The majority of the IDPs come from in and around Mosul and fled their homes when ISIS took over large swathes of the country. Photos by author
ERBIL, Kurdistan Region – With the drop in temperatures many internally displaced persons (IDPs) are bracing for winter. But much needed aid, such as kerosene oil essential for heating and cooking, is in short supply compared to previous years.
"The only side providing winterization is the UNHCR," Ahmad Salah, camp manager for Harsham IDP camp located on the northern outskirts of Erbil told Rudaw English, referring to the United Nation’s refugee agency.
The majority of the IDPs come from in and around Mosul and fled their homes when ISIS took over large swathes of the country. They have lived at the camp since it was opened in 2014.
"UNHCR has a program, instead of giving the IDPs winterization materials, they will give them cash," Salah said.
Each family is expected to receive approximately $200 USD at the beginning of January to help in winter preparations.
"Kerosene is the most needed item," he explained, adding that Iraqi's Ministry of Migration and Displacement is still providing food parcels and hygiene kits to each family within the camp every two weeks.
Botan Hasary who manages Harsham and four other camps in the Erbil area, agrees that the lack of heating oil is the biggest challenge they now face.
“The main problems we face is the lack of kerosene," Hasary said. "This is a major problem."
Financial assistance for the IDPs is disappearing, too.
"Many of the organizations are focusing on Mosul now," Hasary said. "The funds are completely reduced. If I compared this year's budget to three years ago, it's completely different."

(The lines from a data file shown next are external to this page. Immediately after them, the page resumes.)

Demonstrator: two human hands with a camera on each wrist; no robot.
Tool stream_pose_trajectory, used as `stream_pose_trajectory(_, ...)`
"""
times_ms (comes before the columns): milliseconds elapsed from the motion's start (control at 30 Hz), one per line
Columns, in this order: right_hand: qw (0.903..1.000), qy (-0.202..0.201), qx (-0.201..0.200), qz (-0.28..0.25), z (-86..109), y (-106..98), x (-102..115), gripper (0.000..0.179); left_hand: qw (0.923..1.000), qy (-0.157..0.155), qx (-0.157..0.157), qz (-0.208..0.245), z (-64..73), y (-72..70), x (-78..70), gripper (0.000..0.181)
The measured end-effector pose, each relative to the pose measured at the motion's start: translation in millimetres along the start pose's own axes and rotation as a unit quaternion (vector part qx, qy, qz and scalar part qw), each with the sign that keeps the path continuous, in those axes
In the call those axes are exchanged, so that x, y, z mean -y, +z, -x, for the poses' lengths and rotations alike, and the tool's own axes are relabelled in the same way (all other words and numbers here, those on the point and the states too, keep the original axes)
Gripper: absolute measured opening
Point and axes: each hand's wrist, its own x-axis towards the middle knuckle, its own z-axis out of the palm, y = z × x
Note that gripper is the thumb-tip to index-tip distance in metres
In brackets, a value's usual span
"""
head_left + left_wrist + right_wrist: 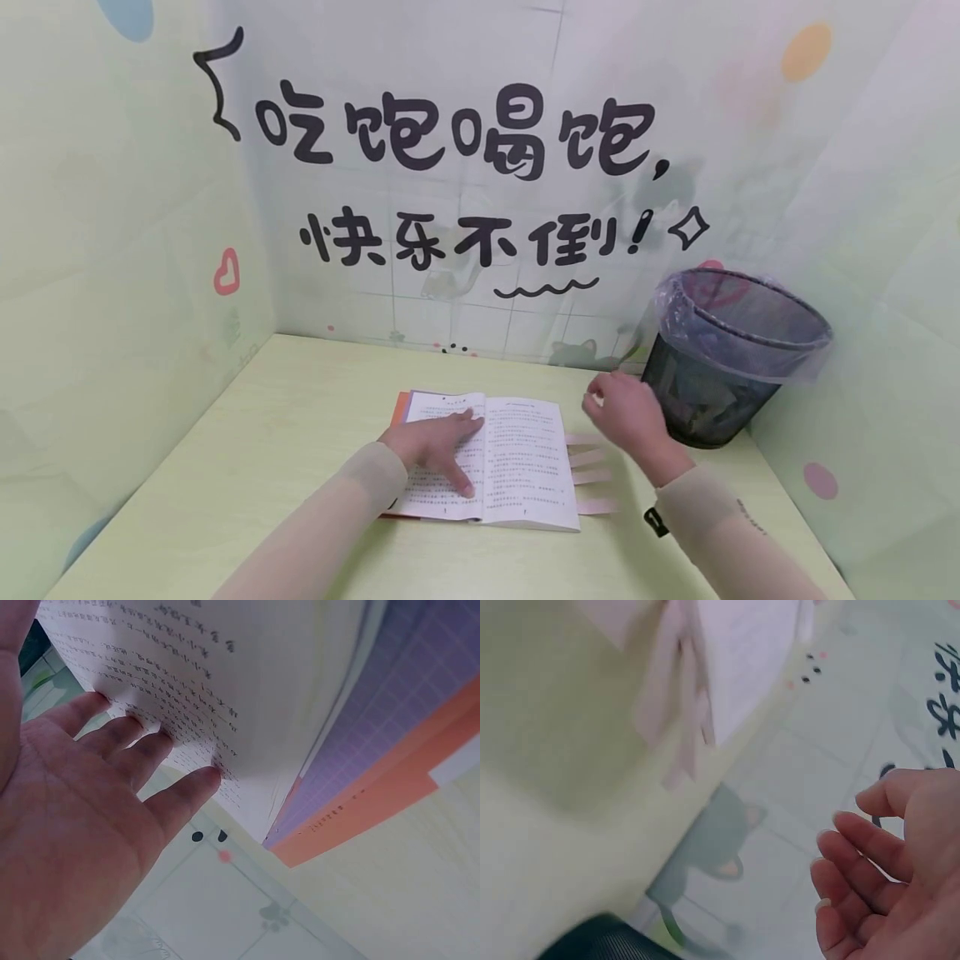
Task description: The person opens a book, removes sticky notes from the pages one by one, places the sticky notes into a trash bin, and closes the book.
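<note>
An open book (525, 467) with printed pages lies on the table, its purple and orange cover edges showing at the left. Several pale pink paper strips (592, 477) stick out from its right side. My left hand (438, 442) rests spread on the left page, fingertips touching the paper near the middle fold. In the left wrist view the same hand (97, 802) has its fingers stretched against the page (172, 675). To the right of the book, my right hand (626, 412) is in the air with loosely bent fingers, and the right wrist view shows nothing in this hand (885, 870).
A black mesh waste bin (705, 392) with a clear plastic liner stands at the back right, close to my right hand. A small black object (656, 522) shows beside the right sleeve. Printed wall sheets (450, 308) enclose the pale wooden table (247, 442).
</note>
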Motion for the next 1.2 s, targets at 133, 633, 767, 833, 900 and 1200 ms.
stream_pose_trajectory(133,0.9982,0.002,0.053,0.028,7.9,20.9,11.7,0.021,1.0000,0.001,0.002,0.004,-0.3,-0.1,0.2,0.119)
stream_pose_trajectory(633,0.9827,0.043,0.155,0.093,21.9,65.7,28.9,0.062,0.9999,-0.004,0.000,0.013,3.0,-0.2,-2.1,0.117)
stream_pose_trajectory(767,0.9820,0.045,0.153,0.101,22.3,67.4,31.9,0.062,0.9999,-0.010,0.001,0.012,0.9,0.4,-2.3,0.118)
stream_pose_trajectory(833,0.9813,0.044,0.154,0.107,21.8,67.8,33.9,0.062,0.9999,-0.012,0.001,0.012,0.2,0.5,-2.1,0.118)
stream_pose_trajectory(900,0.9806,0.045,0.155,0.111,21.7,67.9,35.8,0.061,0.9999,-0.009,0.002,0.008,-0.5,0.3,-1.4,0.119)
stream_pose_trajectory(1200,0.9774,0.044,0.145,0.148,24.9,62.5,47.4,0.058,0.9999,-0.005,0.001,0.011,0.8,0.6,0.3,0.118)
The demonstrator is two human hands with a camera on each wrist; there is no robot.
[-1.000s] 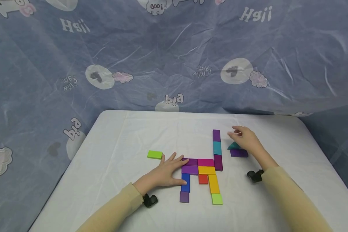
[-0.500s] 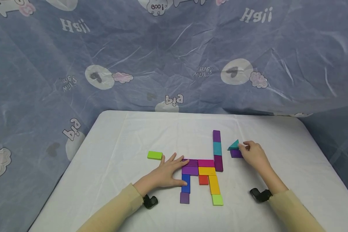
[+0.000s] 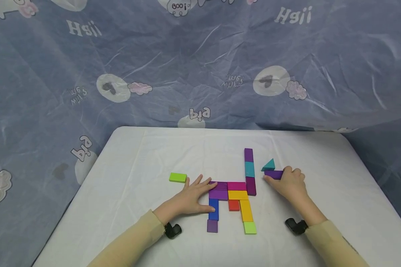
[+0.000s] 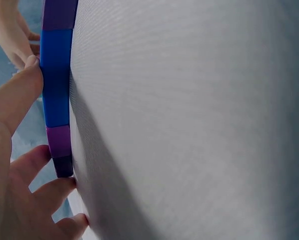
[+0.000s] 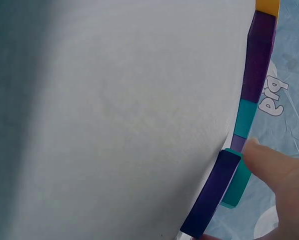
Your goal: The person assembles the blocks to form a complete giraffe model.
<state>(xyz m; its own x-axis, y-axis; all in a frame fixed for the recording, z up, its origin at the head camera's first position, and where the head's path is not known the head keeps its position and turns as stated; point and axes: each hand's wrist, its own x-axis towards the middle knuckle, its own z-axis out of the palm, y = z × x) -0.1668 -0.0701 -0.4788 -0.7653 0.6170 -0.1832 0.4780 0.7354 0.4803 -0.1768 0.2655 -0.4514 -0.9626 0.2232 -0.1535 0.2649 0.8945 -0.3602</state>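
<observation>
My left hand (image 3: 190, 198) lies with fingers spread at the left side of a flat figure of coloured blocks. Its fingertips touch the purple blocks (image 3: 219, 194), and its thumb rests on the blue block (image 3: 214, 214). At the right, my right hand (image 3: 291, 185) holds a separate purple block (image 3: 272, 174) by its ends, thumb at the left end and fingers at the right. Just behind that block stands a teal triangular block (image 3: 269, 165). In the right wrist view, the held block (image 5: 212, 192) looks dark and the thumb (image 5: 269, 167) shows near one end.
A column of purple, teal and dark magenta blocks (image 3: 249, 169) rises at the figure's right. Yellow (image 3: 246, 211), red (image 3: 234, 205) and green (image 3: 250, 228) blocks form its lower part. A loose lime block (image 3: 178, 177) lies left. A white cloth (image 3: 147, 152) covers the table.
My right hand has come down from above the teal triangular block to the purple block in front of it, and now grips that block's ends. My left hand has stayed in place.
</observation>
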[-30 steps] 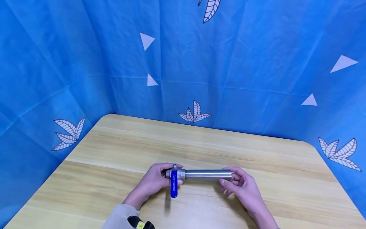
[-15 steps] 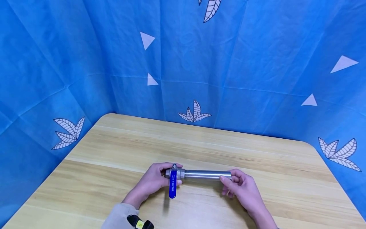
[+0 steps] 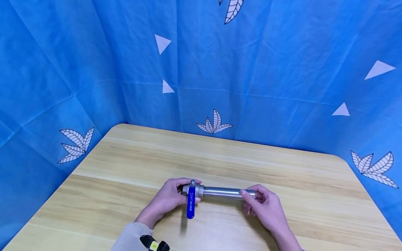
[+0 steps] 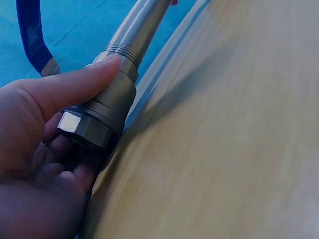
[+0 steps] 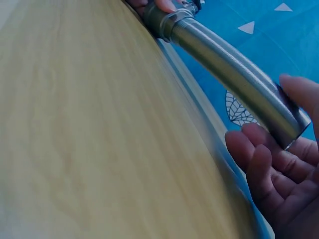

Though NGOs are putting their resources into Mosul, due to lack of security and services many IDPs aren’t ready to return home.
Although the Iraqi government announced the defeat of a year ago, the group still operates sleeper cells across the country, threatening a new insurgency.
"Most of the IDPs prefer to stay in the camp because of the safety environment that they have and warm hosting by the Kurdistan Region," Hasary said, adding that there is still a lack of security, safety services, livelihoods, and availability of food in and around Mosul.
"Education as well" is an issue, he added, saying that for most of the IDPs there is no guarantee they can return to "the old life they had before in Mosul."
Although the central government announced plans to close IDP schools by September 30 of this year, they are still open, at least for now.
"So far no schools have closed," Hasary said. "They decided the schools will stay open for the next semester but after that we have no update because the decision will be made by the central government of Baghdad, not by Kurdistan."
Hasary urges both the regional government and the central government to "at least try to support them and provide their shelter, security, and to facilitate returnees to their homes."
The Kurdistan Region still hosts 1.2 million internally displaced Iraqis and 250,000 Syrian refugees, but financial means to care for them are stretched to the limit. About a quarter of the costs are covered by international donors and the rest is shouldered by the KRG.